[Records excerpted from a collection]
-----
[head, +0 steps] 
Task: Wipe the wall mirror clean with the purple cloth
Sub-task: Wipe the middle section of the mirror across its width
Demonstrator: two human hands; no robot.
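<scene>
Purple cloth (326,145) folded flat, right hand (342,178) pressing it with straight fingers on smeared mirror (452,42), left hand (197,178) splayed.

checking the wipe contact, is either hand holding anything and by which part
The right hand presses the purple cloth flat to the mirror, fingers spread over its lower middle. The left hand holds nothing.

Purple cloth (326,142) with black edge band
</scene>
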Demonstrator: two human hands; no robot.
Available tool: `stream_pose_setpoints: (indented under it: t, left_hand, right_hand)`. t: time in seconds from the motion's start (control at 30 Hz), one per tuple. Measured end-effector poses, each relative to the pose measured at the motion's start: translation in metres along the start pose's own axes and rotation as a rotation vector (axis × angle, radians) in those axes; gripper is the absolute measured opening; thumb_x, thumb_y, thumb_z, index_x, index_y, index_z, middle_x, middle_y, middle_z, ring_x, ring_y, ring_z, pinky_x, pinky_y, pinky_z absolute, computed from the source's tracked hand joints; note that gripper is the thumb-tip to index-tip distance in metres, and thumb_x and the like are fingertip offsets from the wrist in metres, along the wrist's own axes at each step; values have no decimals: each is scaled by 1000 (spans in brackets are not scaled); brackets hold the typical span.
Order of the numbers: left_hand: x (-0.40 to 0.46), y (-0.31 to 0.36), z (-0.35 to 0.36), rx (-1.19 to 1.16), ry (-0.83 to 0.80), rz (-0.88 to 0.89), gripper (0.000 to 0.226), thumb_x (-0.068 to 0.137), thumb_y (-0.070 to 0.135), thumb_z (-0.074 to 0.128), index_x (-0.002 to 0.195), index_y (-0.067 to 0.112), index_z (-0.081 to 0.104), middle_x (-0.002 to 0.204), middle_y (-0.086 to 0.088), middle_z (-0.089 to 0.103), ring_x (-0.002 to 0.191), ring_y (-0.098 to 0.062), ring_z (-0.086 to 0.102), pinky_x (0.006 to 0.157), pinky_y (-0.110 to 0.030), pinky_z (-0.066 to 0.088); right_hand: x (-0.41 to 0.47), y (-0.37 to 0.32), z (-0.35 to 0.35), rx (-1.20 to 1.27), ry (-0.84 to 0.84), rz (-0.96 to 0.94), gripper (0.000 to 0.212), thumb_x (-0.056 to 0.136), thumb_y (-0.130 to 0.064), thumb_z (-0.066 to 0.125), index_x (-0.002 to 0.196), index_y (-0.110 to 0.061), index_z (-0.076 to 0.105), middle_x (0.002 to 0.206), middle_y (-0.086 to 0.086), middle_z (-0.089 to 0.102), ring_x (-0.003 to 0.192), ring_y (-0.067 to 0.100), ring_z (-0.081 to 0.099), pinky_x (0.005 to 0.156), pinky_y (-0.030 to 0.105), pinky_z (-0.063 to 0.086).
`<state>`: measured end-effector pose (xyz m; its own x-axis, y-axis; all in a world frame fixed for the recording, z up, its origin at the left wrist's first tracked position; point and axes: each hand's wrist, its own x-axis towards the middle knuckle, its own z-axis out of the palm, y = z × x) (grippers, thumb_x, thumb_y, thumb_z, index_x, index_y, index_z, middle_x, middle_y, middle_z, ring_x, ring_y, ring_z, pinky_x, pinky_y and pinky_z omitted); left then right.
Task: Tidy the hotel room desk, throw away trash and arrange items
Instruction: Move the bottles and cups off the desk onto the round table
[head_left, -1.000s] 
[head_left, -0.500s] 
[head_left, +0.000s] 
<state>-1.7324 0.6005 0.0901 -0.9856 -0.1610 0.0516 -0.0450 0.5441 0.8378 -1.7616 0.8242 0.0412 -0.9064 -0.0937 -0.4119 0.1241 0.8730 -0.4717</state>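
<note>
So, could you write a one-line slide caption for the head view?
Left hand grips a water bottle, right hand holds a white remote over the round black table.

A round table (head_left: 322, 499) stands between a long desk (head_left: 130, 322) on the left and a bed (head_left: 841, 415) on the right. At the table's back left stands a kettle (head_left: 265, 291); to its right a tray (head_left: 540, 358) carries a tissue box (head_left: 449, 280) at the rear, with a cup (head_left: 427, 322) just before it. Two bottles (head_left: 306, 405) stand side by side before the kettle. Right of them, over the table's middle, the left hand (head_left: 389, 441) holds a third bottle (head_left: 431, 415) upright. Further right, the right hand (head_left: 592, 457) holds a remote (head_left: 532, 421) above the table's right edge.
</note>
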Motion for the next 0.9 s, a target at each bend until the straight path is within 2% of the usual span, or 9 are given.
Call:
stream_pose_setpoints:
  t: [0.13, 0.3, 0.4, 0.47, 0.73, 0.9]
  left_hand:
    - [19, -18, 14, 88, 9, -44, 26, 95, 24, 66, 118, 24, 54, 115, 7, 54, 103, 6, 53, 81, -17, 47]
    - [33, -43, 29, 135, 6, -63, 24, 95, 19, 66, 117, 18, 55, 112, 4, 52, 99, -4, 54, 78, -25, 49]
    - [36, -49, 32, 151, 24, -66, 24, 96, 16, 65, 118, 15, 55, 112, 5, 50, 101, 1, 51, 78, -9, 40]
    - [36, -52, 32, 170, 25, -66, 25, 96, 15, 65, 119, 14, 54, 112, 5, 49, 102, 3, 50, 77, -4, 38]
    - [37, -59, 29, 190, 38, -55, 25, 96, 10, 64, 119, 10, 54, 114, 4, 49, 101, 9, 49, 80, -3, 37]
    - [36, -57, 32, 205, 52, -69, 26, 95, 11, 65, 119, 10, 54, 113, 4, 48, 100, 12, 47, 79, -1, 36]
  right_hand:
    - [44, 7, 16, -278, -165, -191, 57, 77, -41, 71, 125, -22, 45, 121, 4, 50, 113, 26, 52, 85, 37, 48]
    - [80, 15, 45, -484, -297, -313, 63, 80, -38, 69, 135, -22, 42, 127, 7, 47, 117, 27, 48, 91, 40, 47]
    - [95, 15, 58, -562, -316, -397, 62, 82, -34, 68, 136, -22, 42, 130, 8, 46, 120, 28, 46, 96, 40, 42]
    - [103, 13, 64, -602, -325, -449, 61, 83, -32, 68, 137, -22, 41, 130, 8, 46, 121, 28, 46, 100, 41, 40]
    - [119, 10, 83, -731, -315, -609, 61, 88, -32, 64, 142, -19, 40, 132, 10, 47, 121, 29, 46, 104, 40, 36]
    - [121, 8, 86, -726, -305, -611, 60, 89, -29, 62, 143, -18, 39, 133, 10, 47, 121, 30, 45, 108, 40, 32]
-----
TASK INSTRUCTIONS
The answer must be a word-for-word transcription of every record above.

EXERCISE RESULT
[head, +0 steps] 
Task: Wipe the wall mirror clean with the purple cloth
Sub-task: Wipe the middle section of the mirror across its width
Demonstrator: two human hands; no robot.
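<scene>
Purple cloth (326,145) folded flat, right hand (342,178) pressing it with straight fingers on smeared mirror (452,42), left hand (197,178) splayed.

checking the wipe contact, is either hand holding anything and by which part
The right hand presses the purple cloth flat to the mirror, fingers spread over its lower middle. The left hand holds nothing.

Purple cloth (326,142) with black edge band
</scene>
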Demonstrator: two human hands; no robot.
Available tool: `stream_pose_setpoints: (indented under it: t, left_hand, right_hand)`. t: time in seconds from the motion's start (control at 30 Hz), one per tuple. Measured end-effector poses, each relative to the pose measured at the motion's start: translation in metres along the start pose's own axes and rotation as a rotation vector (axis × angle, radians) in those axes; gripper is the absolute measured opening; thumb_x, thumb_y, thumb_z, index_x, index_y, index_z, middle_x, middle_y, middle_z, ring_x, ring_y, ring_z, pinky_x, pinky_y, pinky_z absolute, computed from the source's tracked hand joints; note that gripper is the thumb-tip to index-tip distance in metres, and thumb_x and the like are fingertip offsets from the wrist in metres, along the wrist's own axes at each step; values have no decimals: each is scaled by 1000 (spans in brackets are not scaled); brackets hold the typical span.
Order of the numbers: left_hand: x (-0.40 to 0.46), y (-0.31 to 0.36), z (-0.35 to 0.36), rx (-1.19 to 1.16), ry (-0.83 to 0.80), rz (-0.88 to 0.89), gripper (0.000 to 0.226), thumb_x (-0.068 to 0.137), thumb_y (-0.070 to 0.135), thumb_z (-0.074 to 0.128), index_x (-0.002 to 0.195), index_y (-0.067 to 0.112), index_z (-0.081 to 0.104), middle_x (-0.002 to 0.204), middle_y (-0.086 to 0.088), middle_z (-0.089 to 0.103), ring_x (-0.002 to 0.191), ring_y (-0.098 to 0.062), ring_z (-0.086 to 0.102), pinky_x (0.006 to 0.157), pinky_y (-0.110 to 0.030), pinky_z (-0.066 to 0.088); right_hand: x (-0.41 to 0.47), y (-0.37 to 0.32), z (-0.35 to 0.35), rx (-1.20 to 1.27), ry (-0.84 to 0.84), rz (-0.96 to 0.94), gripper (0.000 to 0.212), thumb_x (-0.056 to 0.136), thumb_y (-0.130 to 0.064), thumb_z (-0.066 to 0.125), index_x (-0.002 to 0.196), index_y (-0.110 to 0.061), index_z (-0.076 to 0.105), middle_x (0.002 to 0.206), middle_y (-0.086 to 0.086), middle_z (-0.089 to 0.102), ring_x (-0.003 to 0.192), ring_y (-0.067 to 0.100), ring_z (-0.081 to 0.099), pinky_x (0.005 to 0.156), pinky_y (-0.030 to 0.105), pinky_z (-0.063 to 0.086).
`<state>`: measured end-effector pose (xyz m; its own x-axis, y-axis; all in a world frame fixed for the recording, z up, its origin at the left wrist's first tracked position; point and axes: each hand's wrist, its own x-axis towards the middle knuckle, its own z-axis out of the palm, y = z × x) (grippers, thumb_x, thumb_y, thumb_z, index_x, index_y, index_z, middle_x, middle_y, middle_z, ring_x, ring_y, ring_z, pinky_x, pinky_y and pinky_z omitted); left then right.
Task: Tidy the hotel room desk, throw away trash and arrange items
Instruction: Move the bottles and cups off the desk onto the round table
[head_left, -1.000s] 
[head_left, -0.500s] 
[head_left, +0.000s] 
<state>-1.7324 0.6005 0.0901 -0.9856 -0.1610 0.0516 -0.0450 0.5441 0.8378 -1.7616 0.8242 0.0412 -0.9064 -0.0937 -0.4119 0.1241 0.8730 -0.4717</state>
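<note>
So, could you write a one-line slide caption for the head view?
Left hand grips a water bottle, right hand holds a white remote over the round black table.

A round table (head_left: 322, 499) stands between a long desk (head_left: 130, 322) on the left and a bed (head_left: 841, 415) on the right. At the table's back left stands a kettle (head_left: 265, 291); to its right a tray (head_left: 540, 358) carries a tissue box (head_left: 449, 280) at the rear, with a cup (head_left: 427, 322) just before it. Two bottles (head_left: 306, 405) stand side by side before the kettle. Right of them, over the table's middle, the left hand (head_left: 389, 441) holds a third bottle (head_left: 431, 415) upright. Further right, the right hand (head_left: 592, 457) holds a remote (head_left: 532, 421) above the table's right edge.
</note>
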Motion for the next 0.9 s, a target at each bend until the straight path is within 2% of the usual span, or 9 are given.
Call:
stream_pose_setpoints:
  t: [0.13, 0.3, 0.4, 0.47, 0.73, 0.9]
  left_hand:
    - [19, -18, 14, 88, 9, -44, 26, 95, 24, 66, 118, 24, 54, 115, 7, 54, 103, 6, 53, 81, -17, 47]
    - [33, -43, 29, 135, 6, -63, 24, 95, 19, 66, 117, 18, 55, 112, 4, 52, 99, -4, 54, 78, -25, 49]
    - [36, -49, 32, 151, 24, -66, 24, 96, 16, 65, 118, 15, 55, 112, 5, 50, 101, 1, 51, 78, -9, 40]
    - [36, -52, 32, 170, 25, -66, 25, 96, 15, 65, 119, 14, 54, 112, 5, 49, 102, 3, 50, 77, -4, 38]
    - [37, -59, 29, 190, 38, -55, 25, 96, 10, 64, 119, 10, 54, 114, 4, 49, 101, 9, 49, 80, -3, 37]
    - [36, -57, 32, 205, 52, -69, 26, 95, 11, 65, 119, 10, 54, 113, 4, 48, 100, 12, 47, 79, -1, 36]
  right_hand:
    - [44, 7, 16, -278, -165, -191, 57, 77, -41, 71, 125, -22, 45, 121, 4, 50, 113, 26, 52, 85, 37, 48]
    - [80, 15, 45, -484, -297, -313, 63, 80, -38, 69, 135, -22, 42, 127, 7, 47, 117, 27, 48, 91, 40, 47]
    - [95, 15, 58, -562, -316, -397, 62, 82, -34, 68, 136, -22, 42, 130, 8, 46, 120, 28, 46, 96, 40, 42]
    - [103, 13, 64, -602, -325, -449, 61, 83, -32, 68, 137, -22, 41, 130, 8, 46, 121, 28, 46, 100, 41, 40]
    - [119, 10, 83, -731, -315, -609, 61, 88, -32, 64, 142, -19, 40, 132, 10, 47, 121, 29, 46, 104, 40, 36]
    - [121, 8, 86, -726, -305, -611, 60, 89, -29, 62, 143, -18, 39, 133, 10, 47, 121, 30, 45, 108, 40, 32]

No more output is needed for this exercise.